Embora a sensação de “fim da mediocridade” compareça com clareza e força apenas neste ano, ela é um processo que remonta mais ou menos à eleição de João Henrique. Foi com JH que o carnaval começou a ser reformulado em detrimento dos blocos-de-corda e da invasão dos camarotes sobre a pista da avenida, e em favorecimento dos afoxés – embora timidamente. Foi com ele também que o desemprego galopante e estrutural começou a ceder, e os transportes públicos começaram a ser pensados fora da lógica onibus-dependente.
E, não se pode esquecer, JH foi a primeira grande derrota do carlismo, quando Salvador tinha medo de eleger um não-carlista – que poderia vir a sofrer retaliações do governo do estado, como ocorreu com a prefeita Lídice da Matta.
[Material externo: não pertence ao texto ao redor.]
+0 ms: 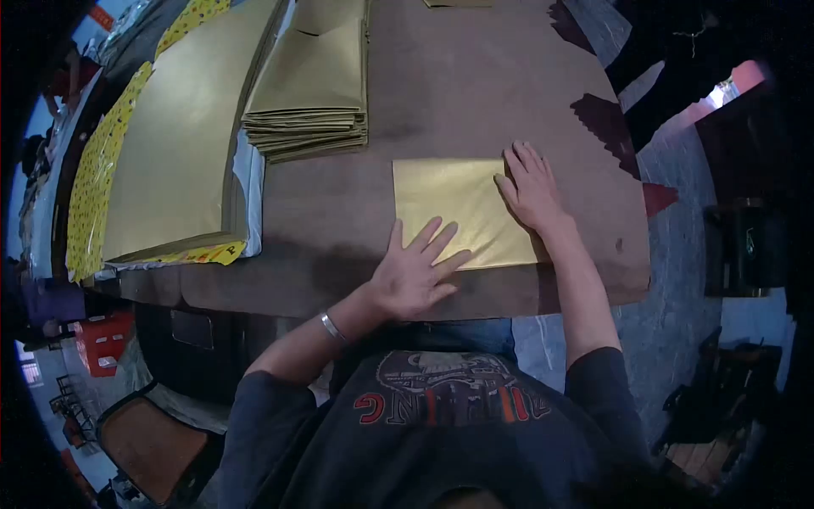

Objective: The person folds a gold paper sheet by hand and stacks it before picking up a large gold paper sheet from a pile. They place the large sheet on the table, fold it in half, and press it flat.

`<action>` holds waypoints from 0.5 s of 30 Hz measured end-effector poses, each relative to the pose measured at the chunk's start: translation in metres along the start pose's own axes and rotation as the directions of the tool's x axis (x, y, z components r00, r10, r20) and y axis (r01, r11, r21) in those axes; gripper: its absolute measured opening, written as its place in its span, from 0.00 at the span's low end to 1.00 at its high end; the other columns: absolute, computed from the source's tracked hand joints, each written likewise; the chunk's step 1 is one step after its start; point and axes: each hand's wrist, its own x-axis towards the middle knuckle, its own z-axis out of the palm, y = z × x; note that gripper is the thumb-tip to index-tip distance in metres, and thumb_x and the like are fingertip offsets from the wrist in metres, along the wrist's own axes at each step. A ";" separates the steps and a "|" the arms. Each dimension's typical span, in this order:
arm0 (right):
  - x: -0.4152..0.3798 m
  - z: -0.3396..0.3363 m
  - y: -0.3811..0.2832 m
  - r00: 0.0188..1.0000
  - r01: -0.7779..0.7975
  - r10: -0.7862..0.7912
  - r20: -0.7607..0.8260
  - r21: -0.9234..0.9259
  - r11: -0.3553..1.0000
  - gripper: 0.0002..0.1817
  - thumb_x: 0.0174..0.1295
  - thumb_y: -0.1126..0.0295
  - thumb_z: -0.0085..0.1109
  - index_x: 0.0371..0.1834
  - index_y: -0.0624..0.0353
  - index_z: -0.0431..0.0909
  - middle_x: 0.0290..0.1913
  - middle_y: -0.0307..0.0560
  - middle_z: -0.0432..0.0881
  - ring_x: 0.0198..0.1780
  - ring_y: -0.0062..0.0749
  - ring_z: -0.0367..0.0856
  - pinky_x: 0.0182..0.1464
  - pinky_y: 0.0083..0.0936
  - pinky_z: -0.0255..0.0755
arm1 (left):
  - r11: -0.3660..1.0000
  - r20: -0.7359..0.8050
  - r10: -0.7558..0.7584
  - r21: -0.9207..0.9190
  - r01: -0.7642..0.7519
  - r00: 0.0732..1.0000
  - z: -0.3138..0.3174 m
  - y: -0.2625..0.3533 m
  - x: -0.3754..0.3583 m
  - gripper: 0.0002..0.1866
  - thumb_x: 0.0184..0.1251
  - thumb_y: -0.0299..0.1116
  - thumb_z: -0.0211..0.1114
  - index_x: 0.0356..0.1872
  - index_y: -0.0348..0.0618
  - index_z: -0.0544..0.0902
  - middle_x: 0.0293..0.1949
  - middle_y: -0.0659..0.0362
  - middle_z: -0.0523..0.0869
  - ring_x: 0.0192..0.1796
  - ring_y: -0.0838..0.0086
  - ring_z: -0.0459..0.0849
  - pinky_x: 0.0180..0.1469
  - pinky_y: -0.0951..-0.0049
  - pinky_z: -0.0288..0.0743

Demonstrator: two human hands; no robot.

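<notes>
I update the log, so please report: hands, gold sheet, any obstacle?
Left hand spread on gold sheet, near edge. Right hand at its far right corner. Nothing else on it.

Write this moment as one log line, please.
left hand: open, fingers spread on gold sheet | right hand: open, at sheet's far right corner | gold stack: left of sheet

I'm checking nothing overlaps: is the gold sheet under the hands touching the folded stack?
Apart. The head view shows brown tabletop between the gold sheet's left edge and the folded stack.
</notes>
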 end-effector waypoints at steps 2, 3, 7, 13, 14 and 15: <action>0.007 -0.017 0.002 0.998 0.060 -0.058 -0.034 0.064 0.996 0.27 0.66 0.54 0.57 0.62 0.59 0.74 0.64 0.54 0.72 0.68 0.49 0.66 0.69 0.43 0.60 | 0.999 0.066 0.021 -0.036 -0.019 0.998 -0.003 0.005 -0.003 0.32 0.71 0.56 0.52 0.73 0.57 0.67 0.76 0.50 0.61 0.79 0.53 0.54 0.70 0.29 0.47; 0.011 -0.033 -0.001 0.998 0.047 -0.049 0.030 0.060 0.997 0.24 0.64 0.57 0.61 0.58 0.59 0.76 0.59 0.52 0.75 0.62 0.48 0.70 0.65 0.41 0.65 | 0.999 0.036 0.033 -0.038 -0.031 0.999 -0.001 0.005 -0.005 0.33 0.70 0.57 0.52 0.73 0.56 0.68 0.76 0.50 0.60 0.79 0.53 0.54 0.70 0.29 0.48; 0.034 -0.071 0.010 0.942 -0.107 0.072 0.329 0.091 0.990 0.25 0.55 0.53 0.69 0.49 0.60 0.82 0.51 0.52 0.81 0.57 0.48 0.77 0.60 0.40 0.71 | 0.997 -0.004 0.052 -0.060 -0.052 0.999 0.003 0.003 -0.007 0.33 0.68 0.58 0.56 0.70 0.56 0.70 0.75 0.50 0.61 0.78 0.52 0.55 0.69 0.30 0.51; 0.015 -0.043 0.097 0.908 -0.328 0.183 0.377 0.368 0.870 0.19 0.57 0.57 0.69 0.40 0.63 0.83 0.31 0.48 0.84 0.35 0.35 0.83 0.38 0.31 0.76 | 0.993 -0.091 0.083 -0.082 -0.091 0.992 0.004 0.001 -0.010 0.32 0.66 0.59 0.59 0.67 0.55 0.73 0.75 0.50 0.62 0.77 0.53 0.57 0.68 0.33 0.54; 0.003 -0.047 0.091 0.913 -0.315 0.175 0.369 0.362 0.877 0.19 0.57 0.57 0.69 0.40 0.63 0.83 0.31 0.48 0.84 0.35 0.35 0.83 0.38 0.31 0.76 | 0.992 -0.113 0.082 -0.090 -0.092 0.990 0.007 0.000 -0.010 0.33 0.65 0.59 0.60 0.67 0.55 0.73 0.75 0.49 0.62 0.77 0.53 0.57 0.68 0.33 0.54; -0.008 -0.054 0.081 0.931 -0.337 0.204 0.301 0.499 0.798 0.15 0.60 0.61 0.67 0.38 0.63 0.81 0.30 0.45 0.82 0.34 0.28 0.80 0.36 0.27 0.74 | 0.989 -0.127 0.085 -0.107 -0.099 0.988 0.007 -0.001 -0.010 0.33 0.64 0.59 0.61 0.67 0.55 0.73 0.75 0.49 0.61 0.77 0.53 0.57 0.69 0.34 0.54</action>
Por tudo isso, sempre defendi a gestão de JH mesmo nos piores momentos, e sou particularmente grato a ele. Ele deu os primeiros passos para fora da mediocridade, de volta ao cosmopolitismo em que vivemos hoje.
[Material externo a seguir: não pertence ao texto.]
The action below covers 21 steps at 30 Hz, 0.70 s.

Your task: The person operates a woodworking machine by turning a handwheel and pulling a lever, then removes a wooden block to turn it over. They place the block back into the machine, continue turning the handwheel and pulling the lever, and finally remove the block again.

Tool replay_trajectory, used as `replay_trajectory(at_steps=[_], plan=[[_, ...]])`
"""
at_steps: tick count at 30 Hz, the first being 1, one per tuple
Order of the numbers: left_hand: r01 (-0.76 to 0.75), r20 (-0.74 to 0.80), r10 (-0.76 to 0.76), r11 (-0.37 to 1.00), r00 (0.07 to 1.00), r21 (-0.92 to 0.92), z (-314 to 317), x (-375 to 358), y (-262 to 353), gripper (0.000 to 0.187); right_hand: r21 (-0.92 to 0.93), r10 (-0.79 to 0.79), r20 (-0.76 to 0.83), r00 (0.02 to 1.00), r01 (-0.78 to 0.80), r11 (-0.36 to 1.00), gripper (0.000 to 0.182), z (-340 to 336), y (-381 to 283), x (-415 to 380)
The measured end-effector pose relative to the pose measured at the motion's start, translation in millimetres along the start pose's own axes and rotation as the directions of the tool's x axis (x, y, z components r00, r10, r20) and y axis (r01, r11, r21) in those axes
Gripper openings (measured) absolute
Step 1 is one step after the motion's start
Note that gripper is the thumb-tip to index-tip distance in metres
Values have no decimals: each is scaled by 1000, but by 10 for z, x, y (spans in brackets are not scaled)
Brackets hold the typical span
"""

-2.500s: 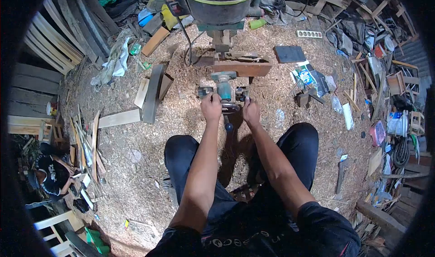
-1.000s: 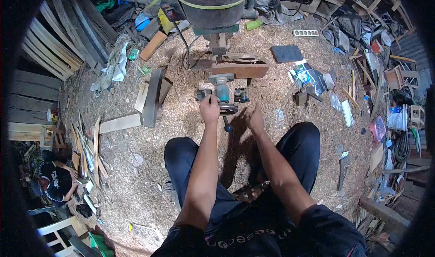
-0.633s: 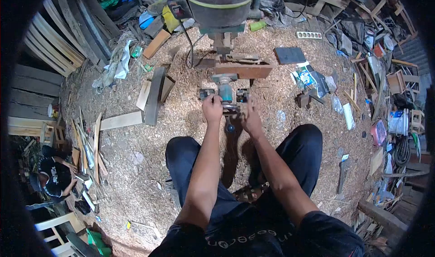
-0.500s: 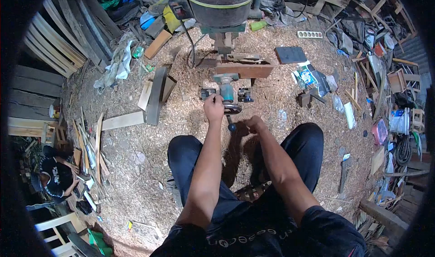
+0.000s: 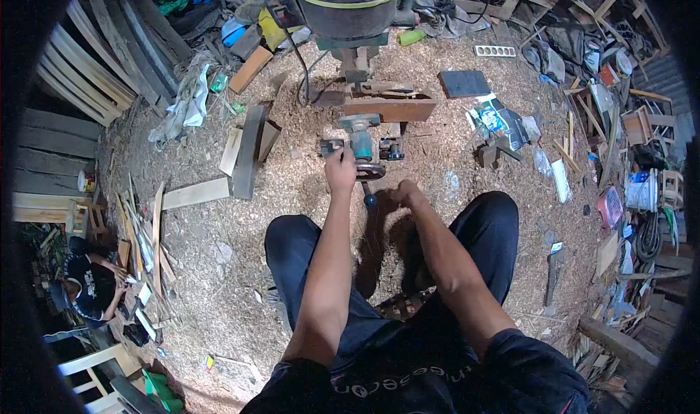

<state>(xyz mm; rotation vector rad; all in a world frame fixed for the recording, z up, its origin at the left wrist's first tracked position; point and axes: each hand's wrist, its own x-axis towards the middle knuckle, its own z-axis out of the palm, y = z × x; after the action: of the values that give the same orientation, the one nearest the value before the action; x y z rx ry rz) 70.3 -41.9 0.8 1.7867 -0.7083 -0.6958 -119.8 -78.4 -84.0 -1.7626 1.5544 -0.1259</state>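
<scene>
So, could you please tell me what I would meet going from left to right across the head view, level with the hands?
Pale plank, dark gray board, left hand, black handwheel, right hand, pink plastic item.

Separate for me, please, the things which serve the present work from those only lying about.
Seemingly in the work:
green machine
handwheel
ball-ended lever
left hand, at the machine
right hand, near the lever

Apparently lying about:
power strip
dark slab
pink basket
</scene>
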Motion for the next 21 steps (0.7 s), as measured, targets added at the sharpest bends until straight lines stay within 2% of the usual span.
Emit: replay_trajectory(at_steps=[2,5,9,10,12,13,14,16,17,18,21], plan=[[-8,-11,8,999,1000,-38,-32,-90,96,34,97,-20,-184,983,39,994,103,13,50,-32],[-49,-48,48,998,998,-25,28,-9,11,33,-36,-219,-27,975,217,975,96,80,98,-143],[-95,-72,97,995,993,33,33,-14,-81,33,93,-121,-132,984,134,987,94,38,49,-103],[-95,-69,96,995,993,16,34,36,-75,33,63,-219,-370,903,259,964,100,21,-8,-108],[-74,-53,73,997,996,-14,42,12,-120,32,38,-173,-67,983,176,984,104,-9,-67,-103],[-54,-48,54,999,997,-1,40,-24,-121,32,17,-134,88,987,133,991,106,26,-5,-69],[-42,-46,42,999,998,11,30,-14,-100,32,102,-226,-72,971,233,967,113,123,36,45],[12,-22,-12,1000,1000,-18,23,-5,-77,32,133,-157,-62,986,164,977,111,-110,-272,43],[-8,-31,8,1000,999,1,33,-17,-65,32,148,-124,-56,991,131,980,110,-238,-453,-9],[-30,-40,31,999,999,23,29,-22,-51,31,37,-128,-104,986,133,990,112,-299,-562,-70],[-76,-56,78,996,995,38,13,-12,-26,30,77,-382,-210,900,404,911,113,64,-150,-13]])
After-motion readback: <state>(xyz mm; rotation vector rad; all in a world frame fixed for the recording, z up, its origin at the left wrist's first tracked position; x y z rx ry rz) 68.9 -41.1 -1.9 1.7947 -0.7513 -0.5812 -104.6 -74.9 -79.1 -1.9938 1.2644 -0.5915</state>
Acontece que ele é vítima de seus próprios atos. Sem JH, não haveria uma eleição de Wagner, por exemplo. Mas, uma vez isso acontecendo, os avanços de JH se mostram pífios – e, se meramente mantidos, acabam por ser retrocessos. O cenário político é outro, com um governo estadual engajado, eficaz em diversas áreas, democrático e comprometido; com um governo Lula devidamente engatado, depois da queda de Antonio Palocci (e João Henrique Carneiro foi dos grandes apoiadores de Lula nesta transição de um governo financista para um desenvolvimentista).
Neste novo quadro, João Henrique representa um conservadorismo medroso e mediocrizante. Votar nele é contentar-se com pouco, e negar a dialética da história. Imerso em suas próprias contradições, não admira que tenha se aproximado (embora apenas taticamente) do carlismo. E que esteja fazendo uma campanha digna de cidade de interior, com retaliações judiciais seguidas, brados de “fui traído”, e adesão a imagem de Robert Fouché tropical que é Geddel Vieira Lima. Como disse esta semana: de político independente, João Henrique transformou-se num poste!
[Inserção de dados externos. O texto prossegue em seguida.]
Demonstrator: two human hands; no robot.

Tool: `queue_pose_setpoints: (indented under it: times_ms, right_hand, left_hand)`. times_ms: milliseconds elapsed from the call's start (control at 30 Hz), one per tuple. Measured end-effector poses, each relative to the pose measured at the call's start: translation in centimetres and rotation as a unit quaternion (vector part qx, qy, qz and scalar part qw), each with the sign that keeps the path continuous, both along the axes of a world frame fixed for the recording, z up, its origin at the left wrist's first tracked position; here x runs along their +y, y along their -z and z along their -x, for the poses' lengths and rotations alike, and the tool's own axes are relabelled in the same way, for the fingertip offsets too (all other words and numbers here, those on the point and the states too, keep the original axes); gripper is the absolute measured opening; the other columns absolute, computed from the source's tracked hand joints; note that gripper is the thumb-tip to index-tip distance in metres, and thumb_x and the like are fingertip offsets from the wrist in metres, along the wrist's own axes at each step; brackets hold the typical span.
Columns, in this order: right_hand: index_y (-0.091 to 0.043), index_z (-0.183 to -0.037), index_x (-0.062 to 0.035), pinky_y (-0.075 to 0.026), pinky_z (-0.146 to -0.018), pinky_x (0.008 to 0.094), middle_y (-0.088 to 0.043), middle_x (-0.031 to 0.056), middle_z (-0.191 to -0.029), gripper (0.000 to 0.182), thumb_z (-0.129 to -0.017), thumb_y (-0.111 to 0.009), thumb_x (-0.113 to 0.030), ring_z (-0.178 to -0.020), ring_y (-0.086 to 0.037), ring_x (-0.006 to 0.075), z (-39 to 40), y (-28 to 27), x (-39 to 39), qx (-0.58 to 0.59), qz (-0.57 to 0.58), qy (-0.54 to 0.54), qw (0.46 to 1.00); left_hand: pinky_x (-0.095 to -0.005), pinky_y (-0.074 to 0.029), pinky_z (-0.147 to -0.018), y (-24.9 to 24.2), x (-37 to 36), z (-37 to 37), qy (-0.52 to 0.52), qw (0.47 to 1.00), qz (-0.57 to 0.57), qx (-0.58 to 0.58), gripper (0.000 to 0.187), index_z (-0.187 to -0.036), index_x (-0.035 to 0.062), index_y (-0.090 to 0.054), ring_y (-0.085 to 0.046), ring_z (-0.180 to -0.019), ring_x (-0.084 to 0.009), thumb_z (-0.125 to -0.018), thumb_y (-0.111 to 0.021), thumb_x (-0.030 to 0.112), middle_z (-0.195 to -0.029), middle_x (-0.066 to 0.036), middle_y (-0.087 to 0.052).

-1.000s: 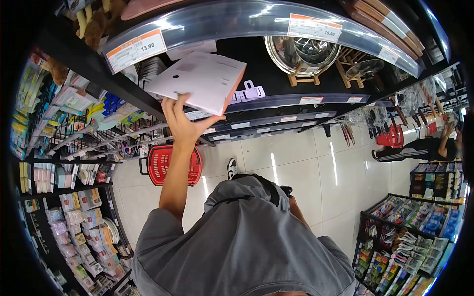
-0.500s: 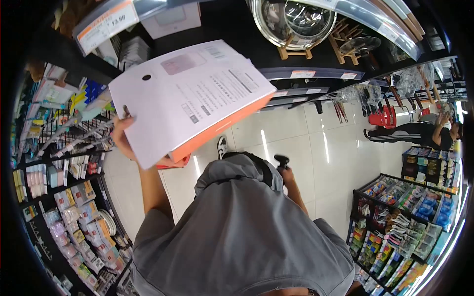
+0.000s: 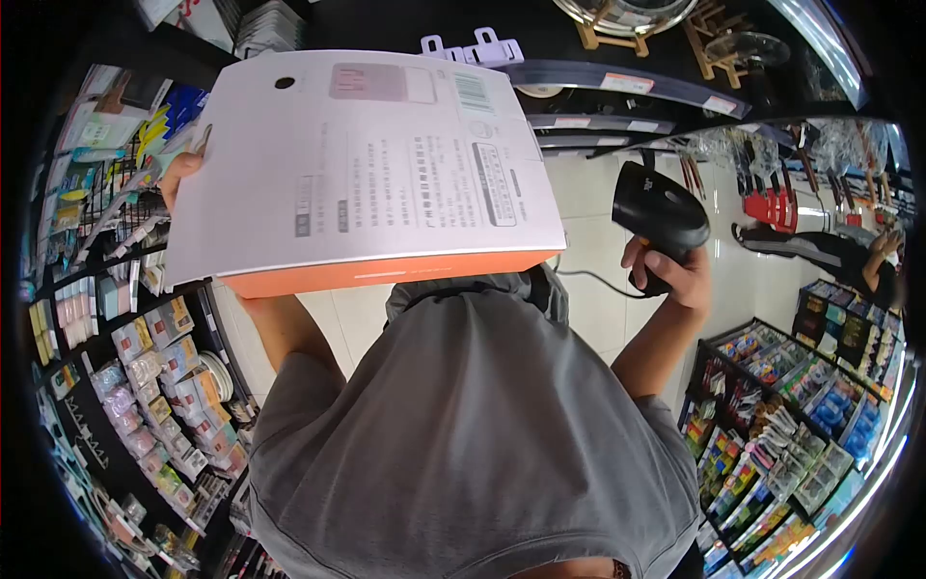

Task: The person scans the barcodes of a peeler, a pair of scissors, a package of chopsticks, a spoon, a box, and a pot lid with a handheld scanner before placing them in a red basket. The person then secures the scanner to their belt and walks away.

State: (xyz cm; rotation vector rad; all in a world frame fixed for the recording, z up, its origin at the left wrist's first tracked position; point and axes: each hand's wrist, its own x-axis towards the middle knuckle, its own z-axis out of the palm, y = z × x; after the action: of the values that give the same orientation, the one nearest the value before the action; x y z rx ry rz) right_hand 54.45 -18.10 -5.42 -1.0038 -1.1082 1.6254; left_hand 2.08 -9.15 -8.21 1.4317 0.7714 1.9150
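Holding a big flat box (image 3: 362,169) up in front of the chest, the person has its white printed back facing the camera and its orange edge at the bottom. The box fills the picture from about 9 o'clock to 12 o'clock. It looks stiff, like thick card, and most likely light for its size, since one hand keeps it up. The back looks smooth, so it could slip. The corners and thin edges may dent if squeezed hard. A good place to hold it is along the long edges, with fingers under the orange side.

The left hand (image 3: 183,174) is closed on the left edge of the box, at 9 o'clock; only a few fingers show, the rest is hidden behind the card. The right hand (image 3: 675,275), at 3 o'clock, is closed around the handle of a black scanner (image 3: 661,212). The scanner is near the right edge of the box but not touching it, and a thin cord hangs from it.

Below is the person's grey shirt (image 3: 473,434). At 12 o'clock there are dark shelves (image 3: 637,82) with price tags. At 8 o'clock hang rows of small packets (image 3: 164,386), and at 4 o'clock more bright goods (image 3: 781,454) on racks. Another person (image 3: 849,261) sits low on the shiny floor (image 3: 598,193) at 2 o'clock
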Motion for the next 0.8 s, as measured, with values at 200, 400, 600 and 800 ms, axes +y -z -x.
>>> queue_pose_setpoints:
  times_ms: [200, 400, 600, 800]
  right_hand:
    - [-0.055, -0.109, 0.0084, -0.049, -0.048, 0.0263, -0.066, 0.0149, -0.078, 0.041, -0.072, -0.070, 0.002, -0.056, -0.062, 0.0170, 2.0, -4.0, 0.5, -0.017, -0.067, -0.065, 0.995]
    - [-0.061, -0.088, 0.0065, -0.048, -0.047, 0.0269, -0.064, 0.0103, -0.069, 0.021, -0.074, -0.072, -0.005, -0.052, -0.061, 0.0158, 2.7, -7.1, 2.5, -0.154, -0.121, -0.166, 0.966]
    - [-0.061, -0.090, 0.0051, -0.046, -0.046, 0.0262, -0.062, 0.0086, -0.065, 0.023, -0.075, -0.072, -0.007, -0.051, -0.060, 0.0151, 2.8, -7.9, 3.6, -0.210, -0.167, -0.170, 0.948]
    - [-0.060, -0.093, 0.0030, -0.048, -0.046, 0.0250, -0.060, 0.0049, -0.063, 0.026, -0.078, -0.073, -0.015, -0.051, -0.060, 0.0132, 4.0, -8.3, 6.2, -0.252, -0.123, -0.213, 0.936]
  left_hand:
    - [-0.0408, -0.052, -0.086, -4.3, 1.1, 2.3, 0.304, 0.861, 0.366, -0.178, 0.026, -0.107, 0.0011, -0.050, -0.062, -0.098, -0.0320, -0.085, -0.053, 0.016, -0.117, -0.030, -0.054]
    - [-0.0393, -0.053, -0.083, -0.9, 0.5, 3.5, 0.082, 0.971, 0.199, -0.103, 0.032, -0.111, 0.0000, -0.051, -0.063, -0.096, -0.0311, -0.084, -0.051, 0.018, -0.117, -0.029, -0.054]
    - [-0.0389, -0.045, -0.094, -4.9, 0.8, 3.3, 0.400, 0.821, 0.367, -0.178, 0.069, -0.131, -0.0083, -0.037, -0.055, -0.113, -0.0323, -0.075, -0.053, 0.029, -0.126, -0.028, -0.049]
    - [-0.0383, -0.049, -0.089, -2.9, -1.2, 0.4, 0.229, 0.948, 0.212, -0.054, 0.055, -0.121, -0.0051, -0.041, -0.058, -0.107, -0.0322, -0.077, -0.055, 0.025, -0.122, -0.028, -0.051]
O Plano Diretor de Desenvolvimento Urbano (PDDU) aprovado por ele é mais um sintoma disso. Sem conter a expansão (aliás carlista) da cidade para o norte, para fora da península, ele não apenas não se desvencilha da infraestrutura econômica herdada da ditadura militar (a especulação fundiária urbana), como destrói os mínimos avanços que fez no transporte público. Mais ainda, nos mediocriza culturalmente, empurrando a capital mais e mais para fora de sua região original: o Recôncavo. Márcio Meirelles, o genial Secretário Estadual de Cultura, tem dito que é preciso que Salvador retome suas raizes reconvexas, só que isso não será feito jamais se for apenas no plano das idéias – é preciso reocupar, ou ocupar melhor, a Cidade Baixa, a Lapinha, a Liberdade, o Barbalho, os bairros de Salvador que de fato pertencem ao Recôncavo; ao invés de se aproximar mais e mais das jovens e industriais Lauro de Freitas e Camaçari, ao norte. É no recôncavo, yorubá, que está nossa origem cosmopolita.
Neste sentido, as propostas de Walter Pinheiro são articuladas de fato ao modo com que o Governo do Estado tem pensado – e com que eu penso. Inverter o vetor de expansão da cidade, trazê-la de volta para seu traço mais peculiar (a baía de Todos os Santos), como diz (numa de suas poucas passagens dignas de nota) o arquiteto (questionável) Fernando Peixoto.